By Taylor’s published account, the demonstrators “filed into the room, and began shouting and beating on pots and pans. This went on for perhaps 20 minutes until a group of perhaps six men surrounded Taylor at the podium and, linking arms, forced him from the room. Demonstrators also destroyed copies of American Renaissance (Taylor’s magazine) that Taylor had prepared for distribution.”
That incident put an ugly stain on Halifax’s reputation. It is not the sort of publicity Nova Scotia needs as we struggle to woo back declining U.S. tourism.
While people have the right to protest, with or without silly masks, that right only applies if it’s conducted in a peaceful and civilized manner—not with intent to chill or muzzle others’ freedom of speech and expression. Not only did Taylor’s free-speech rights get trampled underfoot in January, but also the right of others to hear and evaluate his contentions and draw their own conclusions.
This time, Taylor is scheduled to square off with Saint Mary’s University philosophy professor Peter March at Saint Mary’s University tomorrow. SMU’s brass, apparently almost as gutless as the wimps at Dal, has issued a statement disavowing sponsorship of the event. But back-handed credit is due for their permitting it to proceed, albeit as March’s show.
Reportedly, March and/or Taylor will pony up $1,200 to beef up security with four police officers, who will search attendees for weapons and not allow persons wearing masks to enter.
Several years ago, I participated in some friendly cross-column debates with March on the pages of this newspaper.

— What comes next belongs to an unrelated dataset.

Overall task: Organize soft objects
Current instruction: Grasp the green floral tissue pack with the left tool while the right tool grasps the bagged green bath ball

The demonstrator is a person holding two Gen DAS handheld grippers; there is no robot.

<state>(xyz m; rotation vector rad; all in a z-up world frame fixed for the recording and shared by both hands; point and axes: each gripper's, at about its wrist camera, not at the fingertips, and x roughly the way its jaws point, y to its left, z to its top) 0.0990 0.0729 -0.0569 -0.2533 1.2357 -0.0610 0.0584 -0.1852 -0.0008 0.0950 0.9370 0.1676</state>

Tomorrow, I will be rooting enthusiastically for March, who will argue that “racial diversity,” so-called, is a sham construct, since we human beings all belong to the human race. This concisely approximates my views on the matter.
I hope March kicks Taylor’s butt—figuratively speaking.
And, if the debate proceeds without interference by the wannabe totalitarian thought police, I will be especially cheering the victory for free speech and free expression of ideas.
Shame on Dalhousie and Divine for cancelling the original debate, and a big raspberry to their counterparts at SMU for so preciously washing their hands of the sequel.
What happened to the noble concept of the university as a forum for free discussion of ideas—including ones that some, or even most of us, find obnoxious? Shame, indeed.
Maybe lefty ideologues sincerely believe society would be better off if those who hold ideas they consider incorrect or hurtful could be silenced and punished. But even masquerading as humanitarianism, speech-censorship amounts to intellectual tyranny and the spirit of the Inquisition.
Are we to cede a gatekeeping role to left-wing political cleansing squads to decide who will, or will not, be heard?
Functional free speech encompasses the concept of “productive conflict”—freedom for politically correct lefties and racial separatists alike to advocate their respectively poisonous doctrines, and freedom for me to rebut them both.
Bravo to Peter March for standing up unilaterally to defend these principles on Halifax’s behalf.